Gene Carr (January 7, 1881 – December 9, 1959) was an American cartoonist.

Carr was one of the most active early New York City artists in the young field of comic strips. He was doing newspaper cartoons by age 15 and two years later was working for the William Randolph Hearst papers. Carr is considered a pioneer of the use of sequential panels. He did cartoons for the New York Herald, New York World and the New York Evening Journal.

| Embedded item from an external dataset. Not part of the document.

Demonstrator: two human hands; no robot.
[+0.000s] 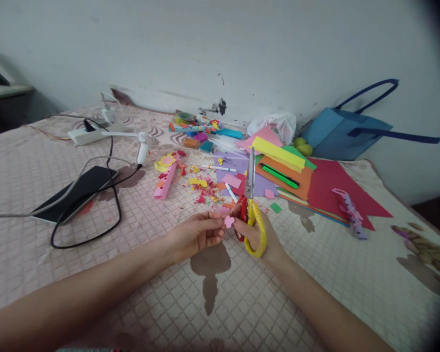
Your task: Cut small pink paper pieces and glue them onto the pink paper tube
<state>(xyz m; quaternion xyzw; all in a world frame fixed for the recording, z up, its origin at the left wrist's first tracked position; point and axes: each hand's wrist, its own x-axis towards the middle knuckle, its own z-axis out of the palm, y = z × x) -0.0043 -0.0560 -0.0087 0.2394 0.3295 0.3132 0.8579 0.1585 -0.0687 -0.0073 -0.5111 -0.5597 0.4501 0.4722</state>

Carr's comic strip Lady Bountiful, debuted in Heart's newspapers in 1902 as a Sunday-comics filler, and the following year jumped to publisher Joseph Pulitzer's The New York World, appearing as the cover feature of May 3, 1903. The strip's star, notes comics scholar Don Markstein, "has been cited by many comics historians and commentators as the very first" female protagonist of a comic strip, cautioning, "Maybe she is. It's certainly difficult to think of any that were in print before her 1902 debut." The strip also featured the first known appearance of grawlix.

Carr is the father of illustrator Cléanthe Carr.

== Bibliography ==
=== Comic strips and panels ===

Source:

==== For the Hearst Syndicate ====
- Lady Bountiful (launched in 1902; moved to New York World in 1903)

==== For The New York World ====
- Bill and the Jones Boys (1905) — Sunday strip
- Buddy's Baby Sister (1913) — Sunday strip
- Dearie (1910) — Sunday strip
- Duddy's Baby Sister (1913) — Sunday strip
- Everyday Movies (1921–1924; strip taken over by Denys Wortman) — gag panel
- Home Sweet Home (1907–1908) — Sunday strip
- Kitty Kildare (1921)
- Lady Bountiful (1903–1905, 1915–1918)
- Little Darling (1920–1921)
- Major Stuff (1914–1915) — Sunday strip
- Mr. Al Most (1911-1912) — Sunday strip
- Pansy's Pal (1920)
- Phyllis (1903-1906) — Sunday strip
- Poor Mr. W (1917–1920)
- The Prodigal Son (1906–1907) — Sunday strip
- Reddy and Caruso (1907) — Sunday strip
- Romeo (1905-1907) — Sunday strip
- Step-Brothers (1907-1914) — Sunday strip

===Books===
Carr's cartoons also appeared in reprint books and on postcards.